Hoy debería estar descansando en un agroturismo de Mahón o tal vez en un establecimiento del casco histórico de Ciutadella. Esta Semana Santa mi pretensión era conocer por fin la última isla de Baleares que me quedaba por visitar y que representaba la vergüenza de mi carné de viajera patria. Para comprender a los demás debemos reconciliarnos con nosotros mismos y, del mismo modo, es preciso recorrer de punta a punta nuestro propio país antes de escoger exóticos y lejanos destinos. Viajar nos abre los ojos, nos templa los sentidos, nos recuerda quiénes somos, nos contextualiza, nos hace agradecidos con lo que tenemos y curiosos con lo ajeno y nos amplía la visión de un mundo que no puede sentirse desde el sofá, por muchos libros de aventuras que leamos. Tengo grandes amigos catalanes que reniegan cuando les insto a vibrar con la gastronomía y el patrimonio cultural de Castilla, de Andalucía o de Extremadura. Esos, los que nunca han pisado tabernas vascas, no han comida jamás unos mejillones gallegos recién pescados ni se han bañado en la Playa de la Concha de madrugada, son quienes sentencian que nosotros, ‘los españoles', somos todos iguales, sin entender que lo que nos diferencia es, precisamente, lo que nos une. Yo he llorado de emoción paseando por la mezquita de Córdoba, por los jardines de la Alhambra o sentada viendo una obra clásica en el teatro romano de Mérida; he sentido el pulso de las Fallas de Valencia y de cada rincón de su costa, de Norte a Sur, he cerrado los bares de Madrid y me he bebido la magia de las bodegas de La Rioja. He subido las cuestas de Toledo para apreciar su historia, he sujetado las Casas Colgadas de Cuenca y bailado en la Feria de Albacete. Me he recorrido cientos de veces cada una de las provincias de mi amada y yerma Castilla y he dejado ‘seca' la zona del Barrio Húmedo en León. He cruzado las fronteras de España con Francia y, por supuesto, he subido la montaña que me dio nombre. He visto atardecer desde el Cabo de Rosas, me conozco al dedillo las calles de Barcelona y los secretos de Tarragona, sus pueblos y embutidos, y me he perdido por Vitoria tras una boda que recordaré toda la vida. En Canarias aprendí lo que era la “calima” y el “mojo picón” y me compré mi primera cámara de fotos réflex con la que no me hice mejor fotógrafa, pero sí una aficionada más seria a captar recuerdos. Y hoy, ya lo ven, en mi lista quería tachar esa mancha que me llevaba a reconocer que nunca había dado el salto a mi isla vecina.

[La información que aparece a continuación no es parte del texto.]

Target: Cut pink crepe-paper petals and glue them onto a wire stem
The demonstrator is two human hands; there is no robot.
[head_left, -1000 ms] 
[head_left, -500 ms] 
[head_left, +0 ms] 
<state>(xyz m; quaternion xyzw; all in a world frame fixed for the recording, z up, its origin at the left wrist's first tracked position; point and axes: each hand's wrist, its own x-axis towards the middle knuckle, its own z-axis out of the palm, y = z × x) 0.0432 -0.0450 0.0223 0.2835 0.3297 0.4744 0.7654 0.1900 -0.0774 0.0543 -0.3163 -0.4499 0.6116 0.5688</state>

Viajar no es una cuestión de bolsillo sino de intenciones. Aquel verano que viví en Birmingham, y del que ya les he hablado, un coche y tres amigos fueron el combustible necesario para conocer desde Brighton hasta Gales, pasando por Oxford, Londres o Leads. Comíamos bocatas de tortilla hecha en casa y dormíamos en albergues o en la playa si era preciso, del mismo modo que en los albores de este milenio recorrer la Península a golpe de camping era algo económico y mágico. Cuando viajamos, las experiencias que nos embargan, lo que aprendemos y ya nunca olvidaremos, es lo único que nos llevaremos a la tumba, lo único inalienable y auténticamente nuestro.

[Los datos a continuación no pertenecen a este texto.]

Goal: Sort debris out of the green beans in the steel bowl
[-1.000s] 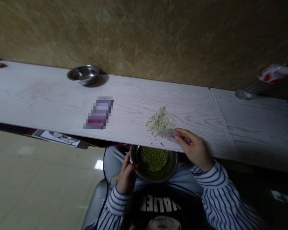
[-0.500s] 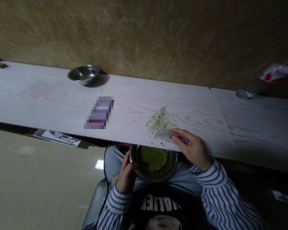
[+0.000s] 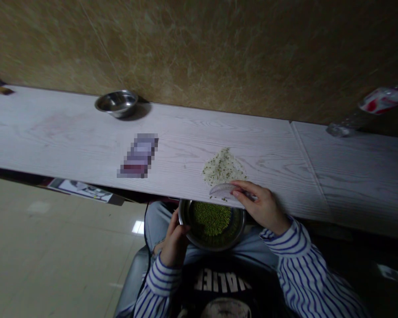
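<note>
My left hand (image 3: 175,238) is closed on the left rim of a steel bowl (image 3: 240,236), thumb over the edge. Green mung beans (image 3: 214,218) cover the bottom of this bowl, which sits at my lap just under the table's front edge. Pinched in my right hand (image 3: 258,203) is a thin, clear, rounded plastic piece (image 3: 222,191), perhaps a lid or disc. It is tilted over the table edge, close to a few loose green beans. Just beyond it lies a pile of white rice mixed with green beans (image 3: 223,168).
A second steel bowl (image 3: 116,104) stands near the wall at left. A pixelated flat object (image 3: 139,155) lies on the white wooden table (image 3: 175,128). At the right, a clear plastic bottle (image 3: 368,110) leans by the wall. Papers (image 3: 82,190) show beneath the table edge.
My right hand has drawn the plastic piece slightly left and towards the table's front edge, away from the pile. My left hand and the bowl of beans stay in place.
</note>
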### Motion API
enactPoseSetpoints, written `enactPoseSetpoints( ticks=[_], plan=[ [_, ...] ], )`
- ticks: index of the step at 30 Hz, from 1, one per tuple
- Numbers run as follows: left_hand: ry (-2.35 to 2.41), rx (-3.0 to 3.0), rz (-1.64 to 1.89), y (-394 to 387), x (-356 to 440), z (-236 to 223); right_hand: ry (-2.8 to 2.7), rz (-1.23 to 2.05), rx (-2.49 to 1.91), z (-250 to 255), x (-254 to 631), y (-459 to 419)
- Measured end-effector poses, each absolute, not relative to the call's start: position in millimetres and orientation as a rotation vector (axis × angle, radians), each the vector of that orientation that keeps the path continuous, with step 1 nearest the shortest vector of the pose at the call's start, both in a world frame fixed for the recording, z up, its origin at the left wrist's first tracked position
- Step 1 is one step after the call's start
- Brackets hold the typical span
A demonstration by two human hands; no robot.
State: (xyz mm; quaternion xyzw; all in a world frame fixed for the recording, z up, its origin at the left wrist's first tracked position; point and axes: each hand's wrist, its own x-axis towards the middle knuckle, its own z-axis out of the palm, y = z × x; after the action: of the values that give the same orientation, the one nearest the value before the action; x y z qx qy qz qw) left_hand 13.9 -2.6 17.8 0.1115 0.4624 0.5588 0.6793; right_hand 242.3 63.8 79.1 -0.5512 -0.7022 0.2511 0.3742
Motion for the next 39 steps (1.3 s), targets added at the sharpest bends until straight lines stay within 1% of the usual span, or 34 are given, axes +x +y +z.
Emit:
enactPoseSetpoints(
  ticks=[6, 16, 21, 30, 39],
  plan=[
    [1.019, 0.252, 1.245, -4, 16, 19, -1.719, 0.633, -1.434, 74, 244, 61],
    [1.008, 0.264, 1.236, -4, 17, 17, -1.834, 0.648, -1.407, 79, 228, 48],
    [1.033, 0.242, 1.224, -5, 16, 16, -1.708, 0.562, -1.496, 75, 232, 47],
    [1.049, 0.247, 1.217, -6, 14, 18, -1.747, 0.399, -1.484, 74, 225, 64],
    [1.041, 0.223, 1.236, -3, 15, 14, -1.756, 0.357, -1.525, 75, 240, 89]
  ],
)
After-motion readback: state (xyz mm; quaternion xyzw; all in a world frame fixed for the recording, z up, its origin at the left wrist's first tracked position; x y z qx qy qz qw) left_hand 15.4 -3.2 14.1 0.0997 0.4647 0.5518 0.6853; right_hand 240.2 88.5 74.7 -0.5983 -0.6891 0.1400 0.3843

Ninguna catástrofe económica, social, emocional o moral podrá arrebatarnos lo que experimentamos, salvo el Alzheimer, y por eso creo fervientemente que es la mejor inversión que podemos hacer, ahora que los mercados no nos garantizan nada.

Pero como les decía, yo hoy debería estar en Menorca y, en cambio, estoy mucho más lejos. Hablamos mucho del descuento de residente, de las tarifas planas entre islas y de lo que nos cuesta salir de Ibiza y de Formentera, y no escarbamos en que sin frecuencias al final el precio es secundario. No hay vuelos directos a Menorca, eso es un hecho y una traba. La escala en Mallorca es obligatoria pero, además, solo se puede salir a última hora de la tarde y regresar a las 7,00 de la mañana. Nadie en su sano juicio escoge en sus días de descanso madrugar tanto, porque la gracia de tomarse unos días libres es disfrutarlos de verdad, no a sorbitos tan pequeños. A este hecho se suma que volar a Inglaterra, a Italia, a Francia, a Alemania u a Holanda es más fácil, más barato y directo. ¿Por qué iba alguien entonces a molestarse en conocer el fervor de la Semana Santa en Sevilla o en Valladolid, si es más difícil, más caro y nos hace sentirnos mucho más lejos?

Por eso, una vez más, he recordado eso de que Mallorca y Menorca están más lejos entre sí que Barcelona o Madrid para los ciudadanos de las Pitiusas, como unas extrañas Antípodas en las que nunca podremos encontrarnos y, por ende, entendernos.